The point about cheating is this: what makes cheating possible? It's because there is a gap between answers written on a piece of paper, and what is inside someone's head. This is true of all kinds of tests, but it is more true of answers that are identical for every student. If the names on the tests were somehow mixed, this would be undetectable by graders, where it would be immediately apparent for a written exam.
The significance of that has nothing to do with preventing cheating. It just means that the gap between right answers and real knowledge is greater when the answers are all identical. A concrete example: in my college physics classes, I studied with a friend who solved problems by memorizing which type of problem required which formulas. I figured out which formula to use by visualizing the problem, which is a much more efficient way of doing it and leads to a better general understanding of physics.

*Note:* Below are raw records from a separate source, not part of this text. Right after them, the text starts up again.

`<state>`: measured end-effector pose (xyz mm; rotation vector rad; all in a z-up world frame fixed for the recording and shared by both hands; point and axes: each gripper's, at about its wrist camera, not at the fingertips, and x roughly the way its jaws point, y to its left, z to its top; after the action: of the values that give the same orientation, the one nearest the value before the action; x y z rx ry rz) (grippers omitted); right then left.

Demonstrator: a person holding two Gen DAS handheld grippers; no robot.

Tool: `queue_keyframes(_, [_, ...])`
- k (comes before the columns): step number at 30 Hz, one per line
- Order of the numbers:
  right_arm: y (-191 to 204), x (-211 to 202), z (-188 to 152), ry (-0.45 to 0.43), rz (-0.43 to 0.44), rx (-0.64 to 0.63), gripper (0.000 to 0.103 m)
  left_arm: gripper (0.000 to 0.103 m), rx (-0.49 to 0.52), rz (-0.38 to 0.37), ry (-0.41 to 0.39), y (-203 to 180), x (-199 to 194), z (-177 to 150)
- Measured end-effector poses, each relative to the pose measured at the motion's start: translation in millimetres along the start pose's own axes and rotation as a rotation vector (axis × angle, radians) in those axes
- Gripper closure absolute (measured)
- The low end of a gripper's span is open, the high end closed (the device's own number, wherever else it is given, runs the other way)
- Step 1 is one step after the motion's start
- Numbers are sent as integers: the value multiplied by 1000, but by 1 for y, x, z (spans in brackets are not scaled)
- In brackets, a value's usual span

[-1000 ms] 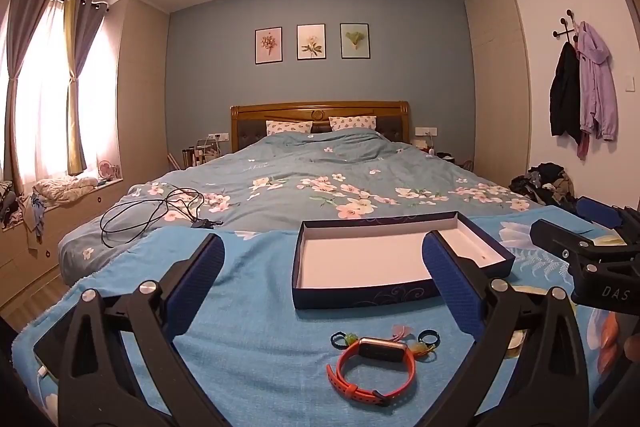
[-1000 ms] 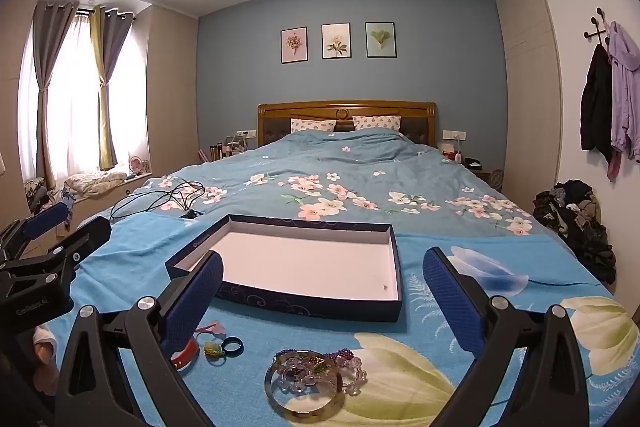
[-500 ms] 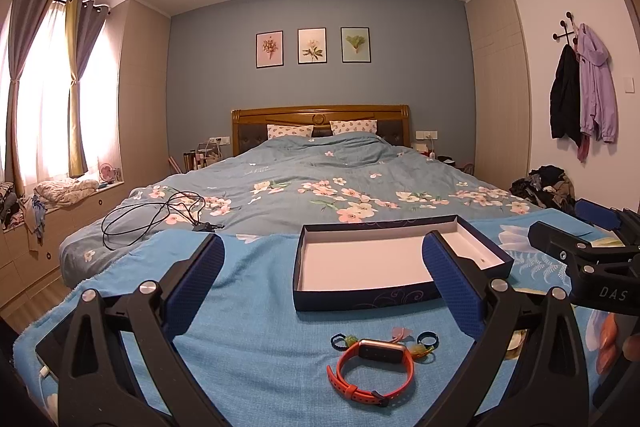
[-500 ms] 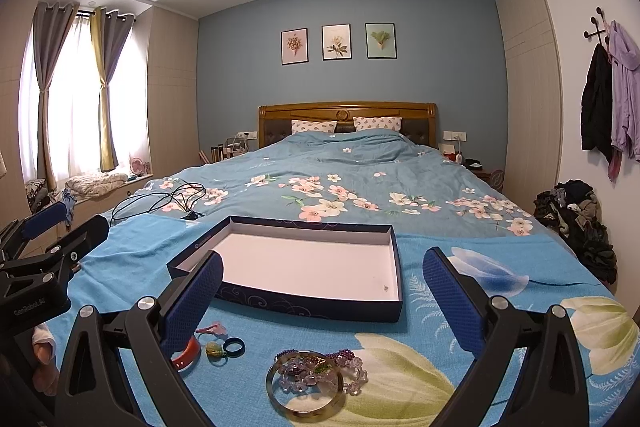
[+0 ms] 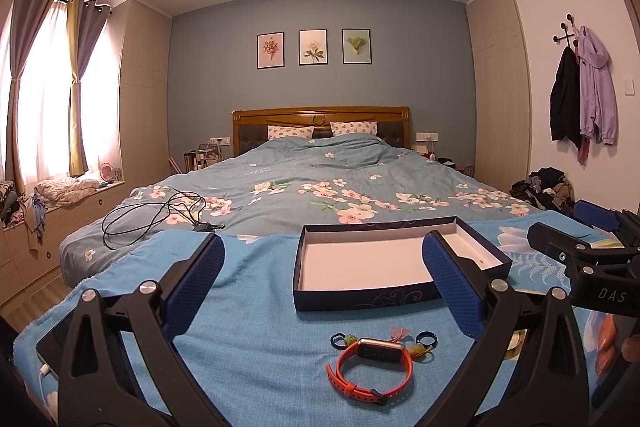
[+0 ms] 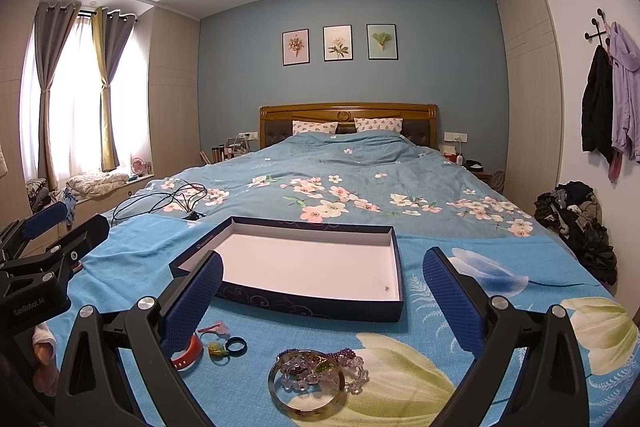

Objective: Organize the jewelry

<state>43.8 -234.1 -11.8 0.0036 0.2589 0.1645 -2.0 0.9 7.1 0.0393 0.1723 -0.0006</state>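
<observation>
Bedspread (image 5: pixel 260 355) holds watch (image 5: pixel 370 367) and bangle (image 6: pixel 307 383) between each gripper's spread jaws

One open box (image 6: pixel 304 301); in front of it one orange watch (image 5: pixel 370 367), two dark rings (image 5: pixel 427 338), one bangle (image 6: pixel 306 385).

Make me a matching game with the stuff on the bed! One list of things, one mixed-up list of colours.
Things:
1. watch band
2. box outside wall
3. bangle
4. bead bracelet

Colours:
A. pale purple, see-through
B. orange-red
C. shiny metal
D. dark navy with swirls

Pairs: 1-B, 2-D, 3-C, 4-A
</observation>
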Motion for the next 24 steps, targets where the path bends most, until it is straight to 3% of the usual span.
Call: queue_keyframes(24, [-1, 1, 1, -2, 1, -1, 6, 6, -3, -2, -2, 1, -3, 3])
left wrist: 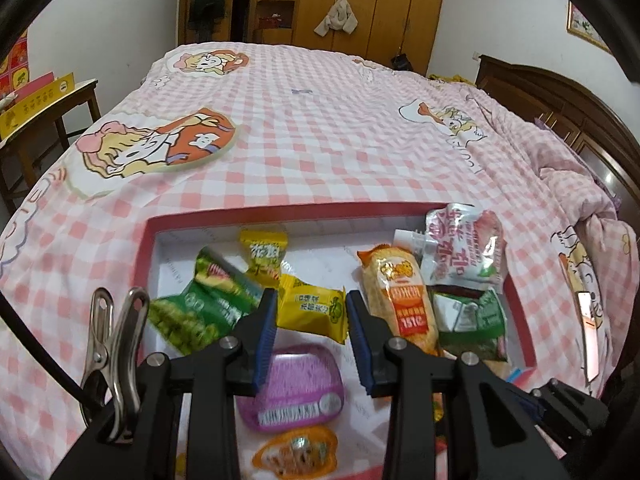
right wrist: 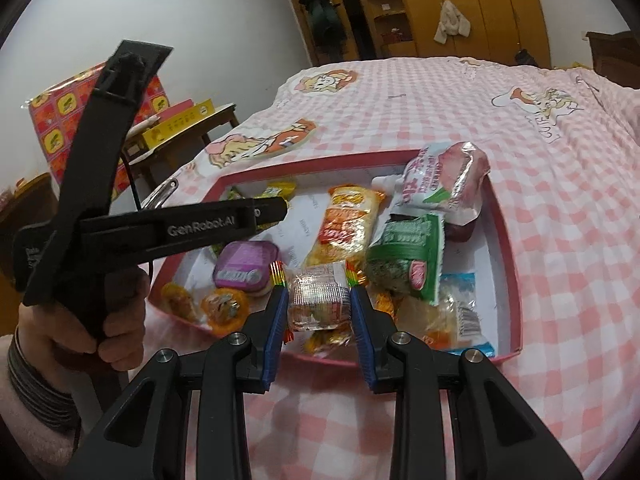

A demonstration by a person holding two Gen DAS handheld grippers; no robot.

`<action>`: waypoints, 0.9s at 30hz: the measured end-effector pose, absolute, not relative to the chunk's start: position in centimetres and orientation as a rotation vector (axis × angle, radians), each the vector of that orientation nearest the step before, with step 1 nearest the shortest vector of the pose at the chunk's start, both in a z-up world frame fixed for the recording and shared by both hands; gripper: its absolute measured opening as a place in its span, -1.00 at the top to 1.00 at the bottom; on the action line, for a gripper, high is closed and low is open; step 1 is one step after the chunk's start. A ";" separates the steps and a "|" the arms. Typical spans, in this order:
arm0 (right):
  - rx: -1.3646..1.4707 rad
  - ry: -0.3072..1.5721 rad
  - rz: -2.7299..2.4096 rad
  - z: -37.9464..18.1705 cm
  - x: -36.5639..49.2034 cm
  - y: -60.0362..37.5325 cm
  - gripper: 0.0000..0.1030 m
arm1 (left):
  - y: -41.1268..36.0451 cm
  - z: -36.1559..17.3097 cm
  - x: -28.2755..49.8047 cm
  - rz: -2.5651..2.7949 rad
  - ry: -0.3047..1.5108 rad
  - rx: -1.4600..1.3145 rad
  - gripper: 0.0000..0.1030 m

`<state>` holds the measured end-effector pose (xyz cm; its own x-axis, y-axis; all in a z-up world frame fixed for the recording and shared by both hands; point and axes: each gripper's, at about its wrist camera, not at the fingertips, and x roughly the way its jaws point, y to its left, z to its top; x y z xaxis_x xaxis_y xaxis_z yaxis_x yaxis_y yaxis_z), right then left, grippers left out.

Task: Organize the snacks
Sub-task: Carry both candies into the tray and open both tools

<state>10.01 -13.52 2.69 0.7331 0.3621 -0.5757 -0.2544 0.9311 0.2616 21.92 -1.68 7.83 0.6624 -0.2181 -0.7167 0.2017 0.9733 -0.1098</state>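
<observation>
A red-rimmed shallow box [left wrist: 280,213] [right wrist: 508,248] lies on the pink checked bed and holds several snack packets. My left gripper [left wrist: 311,306] hovers over the box with its pads either side of a yellow packet [left wrist: 312,307]; whether they grip it is unclear. A purple tin [left wrist: 294,384] [right wrist: 246,266] and green packets [left wrist: 204,304] lie below it. My right gripper [right wrist: 319,300] is shut on a small clear-wrapped candy [right wrist: 318,298], held above the box's near edge. The left gripper's body [right wrist: 160,228] shows in the right wrist view.
An orange packet [left wrist: 404,296] [right wrist: 344,224], a white-pink pouch [left wrist: 464,244] [right wrist: 440,180] and a green-white packet [right wrist: 408,264] fill the box's right side. A wooden side table with yellow boxes [right wrist: 176,124] stands left of the bed. A crumpled duvet [left wrist: 568,168] lies at right.
</observation>
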 end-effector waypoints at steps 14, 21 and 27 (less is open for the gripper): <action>0.187 0.663 0.312 2.2 11.2 -14.0 0.36 | -2.4 6.7 23.4 -0.252 0.815 -0.010 0.28; 0.187 0.664 0.312 2.2 11.2 -14.0 0.36 | -2.4 7.5 22.8 -0.244 0.808 -0.001 0.09; 0.222 0.656 0.344 2.3 11.1 -14.1 0.33 | -1.8 8.3 21.9 -0.235 0.803 -0.019 0.08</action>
<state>11.06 -14.11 2.35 0.7386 0.3805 -0.5564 -0.2417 0.9201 0.3084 21.88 -1.77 8.28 0.6701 -0.2154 -0.7103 0.2011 0.9739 -0.1056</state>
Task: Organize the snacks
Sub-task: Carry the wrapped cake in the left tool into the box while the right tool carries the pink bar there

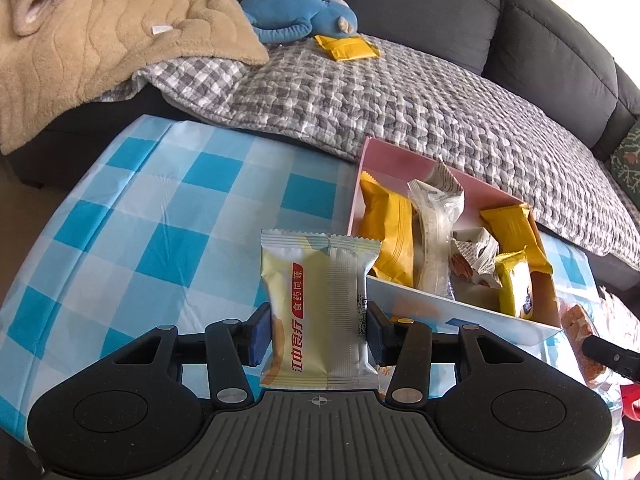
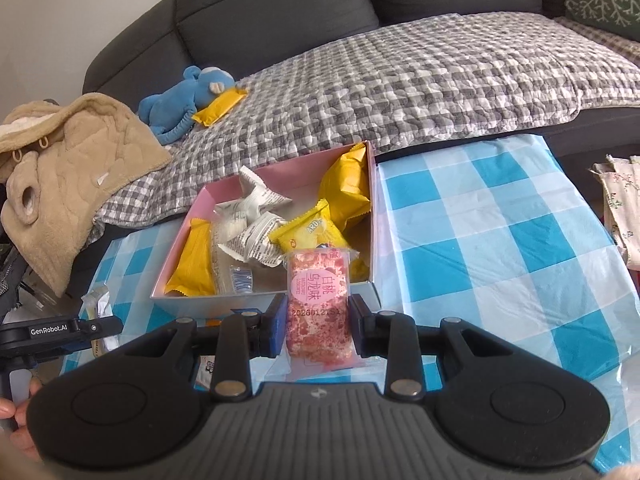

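My left gripper (image 1: 318, 330) is shut on a pale yellow snack packet (image 1: 316, 308) with a red label, held upright just left of the pink box (image 1: 404, 160). In the right wrist view my right gripper (image 2: 318, 326) is shut on a pink speckled snack bar (image 2: 318, 304) in clear wrap, above the near wall of the pink box (image 2: 264, 300). The box holds several snacks: yellow packets (image 2: 346, 188), white printed wrappers (image 2: 256, 240) and a clear-wrapped one. Another yellow packet (image 1: 346, 47) lies on the sofa by the blue plush toy (image 1: 288, 10).
The box sits on a blue and white checked tablecloth (image 1: 160, 216) in front of a grey sofa with a checked quilt (image 2: 420, 92). A beige fleece blanket (image 1: 100, 32) lies at the left. The left gripper's body (image 2: 60, 330) and a hand (image 2: 16, 416) show at lower left of the right wrist view.
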`<state>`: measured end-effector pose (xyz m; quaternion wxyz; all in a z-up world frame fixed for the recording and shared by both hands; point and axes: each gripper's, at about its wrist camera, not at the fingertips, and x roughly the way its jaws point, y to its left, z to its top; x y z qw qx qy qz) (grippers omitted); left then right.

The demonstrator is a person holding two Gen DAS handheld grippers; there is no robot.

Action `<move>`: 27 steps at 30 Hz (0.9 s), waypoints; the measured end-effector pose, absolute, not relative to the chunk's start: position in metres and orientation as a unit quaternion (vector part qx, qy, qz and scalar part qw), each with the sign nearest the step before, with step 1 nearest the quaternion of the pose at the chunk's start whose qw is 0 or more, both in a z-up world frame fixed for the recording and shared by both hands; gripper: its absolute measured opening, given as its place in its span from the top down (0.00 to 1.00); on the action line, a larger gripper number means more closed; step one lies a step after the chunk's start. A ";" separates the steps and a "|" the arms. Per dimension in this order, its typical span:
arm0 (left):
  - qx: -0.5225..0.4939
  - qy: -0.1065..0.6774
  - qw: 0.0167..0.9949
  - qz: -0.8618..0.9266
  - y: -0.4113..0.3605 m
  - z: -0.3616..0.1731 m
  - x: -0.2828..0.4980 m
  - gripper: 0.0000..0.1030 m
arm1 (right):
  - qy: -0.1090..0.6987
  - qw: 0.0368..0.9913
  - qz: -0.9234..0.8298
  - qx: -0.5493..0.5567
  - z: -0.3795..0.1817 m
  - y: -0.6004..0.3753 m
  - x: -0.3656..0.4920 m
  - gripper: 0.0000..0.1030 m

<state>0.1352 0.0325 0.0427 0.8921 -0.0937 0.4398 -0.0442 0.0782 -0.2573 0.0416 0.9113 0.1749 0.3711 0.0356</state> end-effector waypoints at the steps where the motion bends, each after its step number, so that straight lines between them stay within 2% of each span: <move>1: -0.093 0.439 0.892 -0.048 0.031 0.043 0.136 0.56 | 0.372 0.911 0.034 0.173 0.041 -0.257 0.079 0.72; 27: -0.040 0.405 0.903 -0.136 -0.024 0.037 0.188 0.56 | 0.348 0.922 0.047 0.164 0.036 -0.258 0.110 0.72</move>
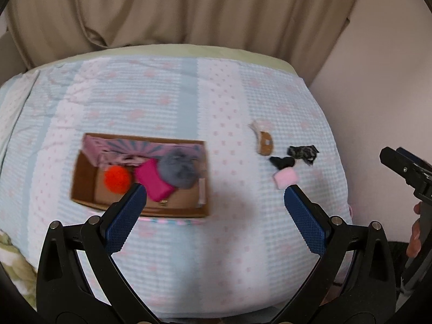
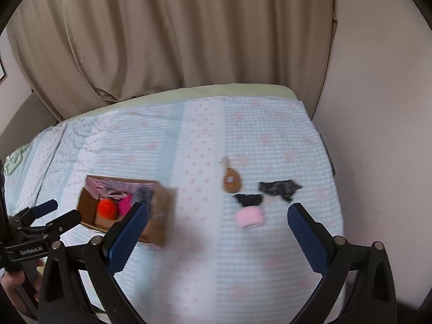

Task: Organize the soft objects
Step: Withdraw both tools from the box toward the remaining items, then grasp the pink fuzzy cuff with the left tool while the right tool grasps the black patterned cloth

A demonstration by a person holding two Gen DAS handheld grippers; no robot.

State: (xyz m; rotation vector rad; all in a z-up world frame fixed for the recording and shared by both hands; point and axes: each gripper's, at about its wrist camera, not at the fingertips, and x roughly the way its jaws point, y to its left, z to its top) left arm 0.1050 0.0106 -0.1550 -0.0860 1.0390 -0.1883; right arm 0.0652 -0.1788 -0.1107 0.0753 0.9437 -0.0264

These important differences are undetectable just by looking at whether we both got the right answers on a test. You can account for this indirectly, by limiting the amount of time, so that my study partner would never be able to finish the whole test by using his method. But the information he gets about the incorrectness of his answers does nothing to help him fix his inefficient method. He did very well on the homework, the issue was only revealed at the midterm.
Physics education would be improved if taught people how to visualize problems, which means making it more qualitative and less quantitative.
The issue is teachers cheating by grading more easily than they should, not students cheating. You are completely missing the point.
Graders look at how you got to an answer, what techniques you used, whether you got to the answer in a straight-forward way or not. These factors are going to be much more varied between any two tests, and probably give you a better sense of who has mastered the material even when the final answers are identical.
For the most part, they don't. I taught calculus for several years, and different students picked different techniques. I observed no correlation between particular choices and student quality. Good students answered more and harder problems, bad students answered only a few easy ones.
The only reason we demanded they show work is to make sure they solved the problem rather than copying the answer of the guy sitting next to them.